2.       Title to Source Code.

Infoseek will retain ownership of all intellectual property contained in the
deposited Source Code including all copyright, trade secret, patent or other
intellectual property rights subsisting in such Source Code.

3.       Release of Source Code to NYNEX.

The copy of the Source Code on deposit in escrow pursuant to those Agreement
shall be released to NYNEX only in accordance with the terms of this Agreement.

4.       Release Event; Escrow as Supplementary.

         (a)      In the event Infoseek voluntarily commences a Chapter 7
                  proceeding under the Federal Bankruptcy Act and the proceeding
                  remains undismissed for a period of one hundred twenty (120)
                  days, then

                                    17 of 25
                                               
   18

                  NYNEX shall so notify Escrow Agent in writing, providing
                  evidence of the filing and the duration of such proceedings
                  and make a formal demand that the Escrow Agent release the
                  Source Code to NYNEX. Following expiration of such one hundred
                  twenty (120) day period, the provisions of Section 5 shall not
                  be applicable and Escrow Agent shall promptly release the
                  Source Code to NYNEX.

         (b)      Infoseek and NYNEX acknowledge that this Escrow Agreement is
                  an "agreement supplementary to" the Underlying Agreement as
                  provided in Section 365 (n) of Title 11, United states Code
                  ("the Bankruptcy Code"). Infoseek acknowledges that if
                  Infoseek as a debtor-in-possession or if a trustee in
                  bankruptcy in a case under the Bankruptcy Code rejects the
                  Underlying Agreement or this Escrow Agreement, NYNEX may elect
                  to retain its rights under the Underlying Agreement and this
                  Escrow Agreement as provided in Section 365 (n) of the
                  Bankruptcy Code. Upon written request of NYNEX to Infoseek or
                  the bankruptcy trustee, Infoseek or such bankruptcy trustee
                  will not interfere with the rights of NYNEX as provided in the
                  Underlying Agreement and this Escrow Agreement to obtain the
                  Source Code from the bankruptcy trustee or from the Escrow
                  Agent, and will, if requested, cause a copy of the Source Code
                  to be available to NYNEX.

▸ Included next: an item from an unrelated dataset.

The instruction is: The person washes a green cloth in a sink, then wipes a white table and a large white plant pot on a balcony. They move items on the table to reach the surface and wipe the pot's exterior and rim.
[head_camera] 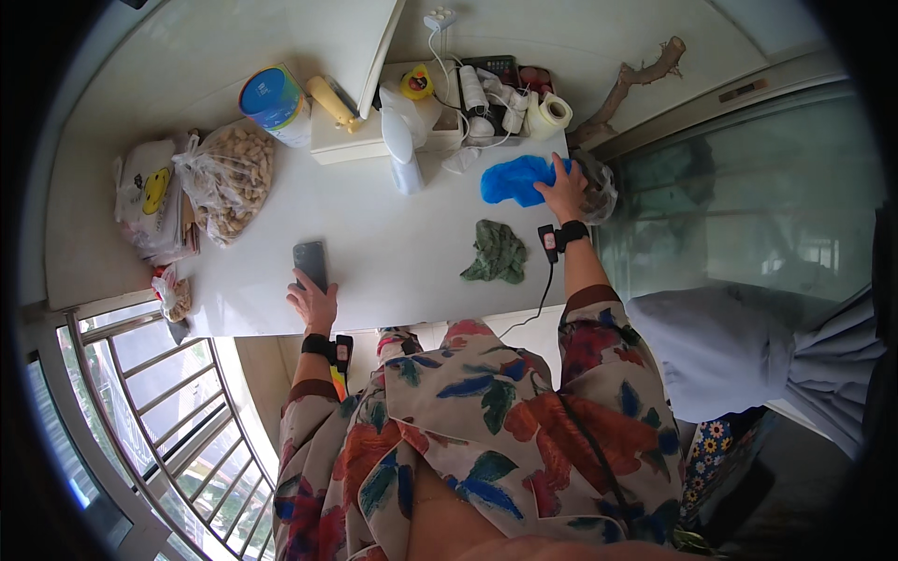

5.       Failure of Infoseek to Perform Support Services.

         (a)      (i)      If Infoseek or Infoseek's successor in interest
                           is unable to provide Support Services as required by
                           the Underlying Agreement (and in breach of its
                           obligation under that Underlying Agreement) because
                           of the insolvency of Infoseek as defined in Article
                           1-201 (23) of the Uniform Commercial Code, NYNEX
                           shall so notify Infoseek in writing ("Deficiency
                           Notice"), specifying in reasonable detail the basis
                           for Infoseek's failure or inability to provide
                           Support Services. NYNEX shall serve a copy of the
                           Deficiency Notice simultaneously upon the Escrow
                           Agent.

                  (ii)     If Infoseek or Infoseek's successor in interest is
                           unable to discharge any of its Support Services
                           obligations as required by Section 8 of the
                           Underlying Agreement (and in breach of its
                           obligations under that Underlying Agreement), NYNEX
                           shall so notify Infoseek in writing ("Deficiency
                           Notice"), specified in reasonable detail the basis
                           for such failure. NYNEX shall serve a copy of the
                           Deficiency Notice simultaneously upon the Escrow
                           Agent.

         (b)      For a period of sixty (60) days after service of the
                  Deficiency Notice ("Cure Period"), Infoseek shall have the
                  right to cure the alleged deficiencies and shall correspond
                  with and deal directly with NYNEX; provided, however, Infoseek
                  and NYNEX shall promptly effect the Software support and
                  Program error corrections process described In Exhibit C-1
                  hereto and NYNEX shall be entitled to seek the injunctive
                  relief described therein, without recourse to Section 6 below.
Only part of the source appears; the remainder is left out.